O sucesso nas salas de cinema da minissérie televisiva O Auto da Compadecida, de Guel Arraes, fez a rede Globo abrir os olhos para um novo filão: a produção de filmes nacionais, que podem ir diretamente para a telona depois de serem exibidos ne tevê. A partir do ano que vem, afirma o diretor televisivo Daniel Filho, a Globo Filmes pretende incluir uma nova produção nacional em sua programação televisiva a cada semana, que posteriormente iria para o cinema.
"A idéia é fazer de 12 a 24 longas-metragens por ano. É um plano que poderá mexer com a cinematografia brasileira. O projeto vai abrir espaço para muita gente, pois a Globo Filmes não terá condições de fazer tudo sozinha", disse ele durante o lançamento de seu livro sobre televisão na 10ª Bienal do Rio de Janeiro.
A Globo Filmes - que começou as atividades no cinema com Orfeu, de Cacá Diegues - já tem produções esquematizadas para 2002.
No dia 8 de junho, chega às telas de todo o país A Partilha, de Miguel Falabella, sob a direção do próprio Daniel Filho. O diretor ainda está cotado para comandar outra adaptação, desta vez da obra de Garcia-Rosa, O Silêncio da Chuva.
O esboço do cronograma da Globo Filmes para o ano que vem prevê as produções de Carandiru, de Hector Babenco, Cidade de Deus, de Fernando Meirelles e O Redentor, da produtora Conspiração Filmes, feito com Cláudio Torres.
As produções de cunho popular também estão incluídas. "Não pretendemos fazer apenas filmes de arte, ou voltados para um público mais intelectualizado", diz Filho.
A Globo Filmes ainda quer fazer a estréia da dupla adolescente Sandy e Júnior no cinema e produzir as novas fitas da apresentadora de TV Angélica e dos Trapalhões.

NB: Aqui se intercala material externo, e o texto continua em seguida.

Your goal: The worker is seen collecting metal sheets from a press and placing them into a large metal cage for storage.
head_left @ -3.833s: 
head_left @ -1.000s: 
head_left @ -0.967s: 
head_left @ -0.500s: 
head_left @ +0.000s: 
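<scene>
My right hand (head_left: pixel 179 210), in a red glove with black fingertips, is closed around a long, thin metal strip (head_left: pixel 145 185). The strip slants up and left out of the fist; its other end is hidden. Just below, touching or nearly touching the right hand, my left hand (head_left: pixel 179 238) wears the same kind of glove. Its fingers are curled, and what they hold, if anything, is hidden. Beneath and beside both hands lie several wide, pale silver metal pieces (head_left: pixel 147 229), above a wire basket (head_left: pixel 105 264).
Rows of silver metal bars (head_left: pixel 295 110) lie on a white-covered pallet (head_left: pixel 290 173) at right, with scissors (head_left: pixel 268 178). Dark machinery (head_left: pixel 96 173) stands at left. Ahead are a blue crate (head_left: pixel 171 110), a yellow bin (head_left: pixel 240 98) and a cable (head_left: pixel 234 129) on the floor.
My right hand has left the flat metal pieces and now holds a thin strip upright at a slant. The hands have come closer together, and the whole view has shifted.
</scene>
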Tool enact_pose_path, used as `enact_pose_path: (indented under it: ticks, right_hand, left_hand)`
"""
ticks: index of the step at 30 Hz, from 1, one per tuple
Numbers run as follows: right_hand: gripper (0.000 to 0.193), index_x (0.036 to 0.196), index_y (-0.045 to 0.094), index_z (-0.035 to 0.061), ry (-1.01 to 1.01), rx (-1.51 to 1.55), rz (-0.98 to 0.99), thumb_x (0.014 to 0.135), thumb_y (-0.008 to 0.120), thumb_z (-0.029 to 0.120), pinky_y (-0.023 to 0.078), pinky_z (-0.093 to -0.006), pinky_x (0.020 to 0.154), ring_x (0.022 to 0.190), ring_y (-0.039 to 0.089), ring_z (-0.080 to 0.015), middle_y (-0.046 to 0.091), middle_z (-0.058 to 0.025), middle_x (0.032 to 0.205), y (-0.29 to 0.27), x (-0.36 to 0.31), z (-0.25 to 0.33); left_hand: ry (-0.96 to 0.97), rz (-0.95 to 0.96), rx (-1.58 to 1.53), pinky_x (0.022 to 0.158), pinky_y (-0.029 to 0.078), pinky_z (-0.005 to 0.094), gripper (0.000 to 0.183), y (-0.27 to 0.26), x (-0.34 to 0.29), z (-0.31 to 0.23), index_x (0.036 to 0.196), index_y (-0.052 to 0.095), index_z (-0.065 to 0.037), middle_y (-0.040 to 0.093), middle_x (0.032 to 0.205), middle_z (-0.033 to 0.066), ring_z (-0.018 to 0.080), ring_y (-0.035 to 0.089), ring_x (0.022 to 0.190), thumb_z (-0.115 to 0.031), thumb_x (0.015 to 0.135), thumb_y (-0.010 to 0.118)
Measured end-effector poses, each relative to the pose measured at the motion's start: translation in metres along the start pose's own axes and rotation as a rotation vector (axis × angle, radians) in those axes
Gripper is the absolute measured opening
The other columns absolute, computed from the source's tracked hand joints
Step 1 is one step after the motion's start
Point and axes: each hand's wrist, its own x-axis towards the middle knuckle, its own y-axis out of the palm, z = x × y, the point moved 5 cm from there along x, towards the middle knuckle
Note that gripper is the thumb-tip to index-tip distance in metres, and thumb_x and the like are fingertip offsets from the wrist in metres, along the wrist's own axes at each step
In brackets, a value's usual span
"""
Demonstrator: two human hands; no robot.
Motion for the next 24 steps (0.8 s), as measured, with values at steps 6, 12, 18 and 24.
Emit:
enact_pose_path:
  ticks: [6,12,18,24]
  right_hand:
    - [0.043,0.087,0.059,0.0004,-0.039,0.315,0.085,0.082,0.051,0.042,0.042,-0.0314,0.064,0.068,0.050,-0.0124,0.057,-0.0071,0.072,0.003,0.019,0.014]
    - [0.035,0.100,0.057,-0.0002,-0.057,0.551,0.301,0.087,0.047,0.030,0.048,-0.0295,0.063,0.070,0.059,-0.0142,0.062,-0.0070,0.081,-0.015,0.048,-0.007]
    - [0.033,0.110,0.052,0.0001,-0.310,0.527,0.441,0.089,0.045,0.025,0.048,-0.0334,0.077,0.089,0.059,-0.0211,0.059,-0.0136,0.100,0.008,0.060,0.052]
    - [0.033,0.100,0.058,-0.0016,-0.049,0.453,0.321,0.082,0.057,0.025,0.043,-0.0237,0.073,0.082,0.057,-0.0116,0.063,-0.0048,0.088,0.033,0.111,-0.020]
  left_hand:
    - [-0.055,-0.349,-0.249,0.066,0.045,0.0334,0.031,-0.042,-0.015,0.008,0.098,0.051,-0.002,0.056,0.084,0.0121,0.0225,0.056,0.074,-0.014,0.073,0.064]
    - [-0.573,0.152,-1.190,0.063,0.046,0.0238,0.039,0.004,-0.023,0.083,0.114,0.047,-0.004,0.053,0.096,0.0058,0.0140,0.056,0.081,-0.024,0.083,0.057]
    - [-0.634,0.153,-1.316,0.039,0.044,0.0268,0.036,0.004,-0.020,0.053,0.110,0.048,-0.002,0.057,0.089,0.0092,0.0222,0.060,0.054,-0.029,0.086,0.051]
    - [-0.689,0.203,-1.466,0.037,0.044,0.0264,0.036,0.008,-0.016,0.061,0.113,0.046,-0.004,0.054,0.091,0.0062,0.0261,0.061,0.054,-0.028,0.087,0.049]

"Em produções mais requintadas podemos investir mais, porém a meta é ter projetos baratos na faixa de 1 milhão de reais e de fácil aceitação popular", diz.
Enquanto os planos não saem do papel, o diretor vai exercendo seus dotes artísticos nos palcos. Ele produzirá um disco romântico com Gal Costa. O projeto prevê regravações recentes e antigas, que vão de Ed Motta a Cândido Neves.
"Resolvi fazer um disco com a Gal, só com canções de amor apaixonadas, que levem as pessoas a namorar. Escolhi as músicas e ainda vou dirigir um show no Rio de Janeiro na casa de espetáculos Canecão", diz o diretor.